Beyond Single Agents
Single-agent systems hit limits. One LLM cannot simultaneously research, plan, code, test, and deploy. Multi-agent architectures decompose complex tasks into specialised agents that communicate, coordinate, and sometimes compete. The result is systems that handle complexity no single model can manage.
The analogy is a team, not a person. A single brilliant person can do many things, but a team of specialists can do more.
The single-agent approach works for simple tasks: answer a question, generate text, classify content. But complex tasks require multiple capabilities: research, reasoning, planning, execution, and verification. A single model can do all of these, but not simultaneously and not at scale. Multi-agent systems assign each capability to a specialised agent, then coordinate the agents to achieve the overall goal.
Pattern 1: Hierarchical Control
A director agent decomposes high-level goals into subtasks, assigns them to worker agents, and synthesises results. Workers do not communicate with each other - only with the director. This pattern is predictable and debuggable, making it ideal for regulated environments.
Best for: Task decomposition with clear dependencies, audit requirements, and situations where a single entity must remain accountable.
Pattern 2: Collaborative Networks
Agents communicate through a shared message bus or blackboard, broadcasting partial results and subscribing to relevant updates. No central controller - agents self-organise around shared goals.
Best for: Open-ended research, creative tasks, and problems where the solution path is not known in advance.
The blackboard pattern is the implementation. A shared data structure stores hypotheses, evidence, and conclusions. Agents read the current state, contribute new information, and update their beliefs. The blackboard enforces structure: each contribution has a type (hypothesis, evidence, conclusion), a source (which agent), and a confidence score.
Pattern 3: Competitive Markets
Multiple agents propose solutions to the same problem. A judge agent evaluates proposals against criteria and selects the best. This harnesses diversity of approach - different agents may use different reasoning strategies.
Best for: Optimisation problems, creative generation with quality thresholds, and situations where solution quality matters more than speed.
Communication Protocols
Agents need structured ways to communicate:
- Message schemas. Define standard message formats with sender, recipient, intent, content, and confidence. Prevents ambiguity. The schema should be versioned: as agents evolve, the message format may need to change. Versioning ensures backward compatibility.

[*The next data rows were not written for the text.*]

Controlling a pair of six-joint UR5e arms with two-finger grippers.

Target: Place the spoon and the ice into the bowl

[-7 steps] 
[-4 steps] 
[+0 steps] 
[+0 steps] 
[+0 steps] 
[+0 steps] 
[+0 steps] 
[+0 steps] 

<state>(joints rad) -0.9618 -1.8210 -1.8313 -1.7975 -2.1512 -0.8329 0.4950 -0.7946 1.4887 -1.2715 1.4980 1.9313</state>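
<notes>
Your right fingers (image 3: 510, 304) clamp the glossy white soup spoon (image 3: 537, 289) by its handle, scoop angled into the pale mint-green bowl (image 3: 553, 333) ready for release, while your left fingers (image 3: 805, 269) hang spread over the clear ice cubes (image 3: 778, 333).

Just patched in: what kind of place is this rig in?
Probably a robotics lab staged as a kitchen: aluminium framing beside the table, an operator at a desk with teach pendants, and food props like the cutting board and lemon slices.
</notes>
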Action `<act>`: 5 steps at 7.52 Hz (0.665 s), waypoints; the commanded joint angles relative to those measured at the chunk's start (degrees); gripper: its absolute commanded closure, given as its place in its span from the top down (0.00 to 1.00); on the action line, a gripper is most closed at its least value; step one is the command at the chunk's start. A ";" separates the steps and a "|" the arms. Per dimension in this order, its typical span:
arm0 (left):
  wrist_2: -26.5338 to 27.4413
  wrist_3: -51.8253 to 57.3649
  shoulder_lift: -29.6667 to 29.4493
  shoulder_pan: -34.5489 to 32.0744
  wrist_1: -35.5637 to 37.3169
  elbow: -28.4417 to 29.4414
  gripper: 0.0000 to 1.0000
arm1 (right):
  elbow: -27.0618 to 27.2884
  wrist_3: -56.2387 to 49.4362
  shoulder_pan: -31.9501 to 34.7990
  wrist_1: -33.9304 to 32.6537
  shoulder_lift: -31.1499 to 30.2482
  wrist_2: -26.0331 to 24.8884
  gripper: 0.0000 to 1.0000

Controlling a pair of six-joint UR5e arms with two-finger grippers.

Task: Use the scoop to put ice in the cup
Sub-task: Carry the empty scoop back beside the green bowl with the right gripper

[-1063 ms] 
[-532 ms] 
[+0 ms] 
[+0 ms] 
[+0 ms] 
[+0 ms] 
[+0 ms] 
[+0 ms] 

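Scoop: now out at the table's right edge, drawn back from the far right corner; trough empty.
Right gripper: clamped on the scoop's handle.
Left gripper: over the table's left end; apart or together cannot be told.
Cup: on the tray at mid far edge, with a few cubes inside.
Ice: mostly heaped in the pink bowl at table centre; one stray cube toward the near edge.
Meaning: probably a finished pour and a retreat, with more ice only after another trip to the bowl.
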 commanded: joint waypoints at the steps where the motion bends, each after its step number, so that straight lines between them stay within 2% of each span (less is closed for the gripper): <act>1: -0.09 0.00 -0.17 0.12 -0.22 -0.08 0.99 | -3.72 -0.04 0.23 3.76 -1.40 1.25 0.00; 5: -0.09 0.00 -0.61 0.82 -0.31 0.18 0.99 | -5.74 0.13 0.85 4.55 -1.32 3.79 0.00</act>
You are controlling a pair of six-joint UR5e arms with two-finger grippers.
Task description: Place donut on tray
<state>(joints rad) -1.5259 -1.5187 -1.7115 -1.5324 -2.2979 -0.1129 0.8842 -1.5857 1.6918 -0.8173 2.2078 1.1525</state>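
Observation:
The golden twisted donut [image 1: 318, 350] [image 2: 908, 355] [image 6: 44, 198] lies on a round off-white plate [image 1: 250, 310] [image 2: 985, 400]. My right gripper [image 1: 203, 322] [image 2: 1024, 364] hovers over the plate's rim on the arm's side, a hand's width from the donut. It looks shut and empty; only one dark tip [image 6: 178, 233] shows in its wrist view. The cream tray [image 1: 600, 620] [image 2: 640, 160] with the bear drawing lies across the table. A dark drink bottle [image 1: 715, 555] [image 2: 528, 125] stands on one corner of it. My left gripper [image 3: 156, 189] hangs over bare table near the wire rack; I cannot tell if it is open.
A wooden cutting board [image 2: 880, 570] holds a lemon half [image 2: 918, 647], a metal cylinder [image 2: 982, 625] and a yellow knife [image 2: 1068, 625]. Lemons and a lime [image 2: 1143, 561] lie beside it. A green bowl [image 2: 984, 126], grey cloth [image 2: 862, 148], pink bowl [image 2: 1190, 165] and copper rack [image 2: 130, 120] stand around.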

- Shared state. A central store for facts, hypotheses, and conclusions. Agents read from and write to shared state rather than passing messages directly. Shared state reduces message volume: agents do not need to broadcast updates; they write to the store and others read it.
- Capability registration. Agents advertise their capabilities. The orchestrator assigns tasks based on registered skills rather than hardcoded routing. This enables dynamic teams: add a new agent with new capabilities, and the orchestrator automatically uses it.
The communication layer is often the weak point. Agents that cannot communicate clearly cannot coordinate effectively. We invest heavily in message schemas: well-defined types, validation rules, and error handling. A message that fails validation should be rejected, not processed with assumptions. Ambiguity in communication leads to errors in execution.
Failure Modes
- Infinite loops. Agents ping-pong without converging. Fix: maximum interaction limits, convergence criteria, and timeout mechanisms. We typically set a maximum of 20 interactions per task. If the task is not complete after 20 interactions, the director intervenes or the task fails.
- Cascading errors. One agent's incorrect output propagates through the system. Fix: validation layers between agents, confidence thresholds for acceptance. Each agent's output is validated before being passed to the next agent.
- Deadlock. Agents wait for each other. Fix: asynchronous messaging with timeouts, fallback behaviours when dependencies fail. If an agent does not respond within 30 seconds, the orchestrator assigns the task to another agent or fails the task.
Our Recommendation
Start with hierarchical control. It is the most predictable, easiest to debug, and simplest to explain to stakeholders. Move to collaborative networks only when hierarchical control becomes a bottleneck. Use competitive markets sparingly — the cost is high and the benefit is situational.
The tooling landscape is evolving. LangChain, LlamaIndex, and CrewAI provide multi-agent frameworks, but they are immature. We often build custom orchestration because the frameworks do not yet handle failure modes, monitoring, and debugging well.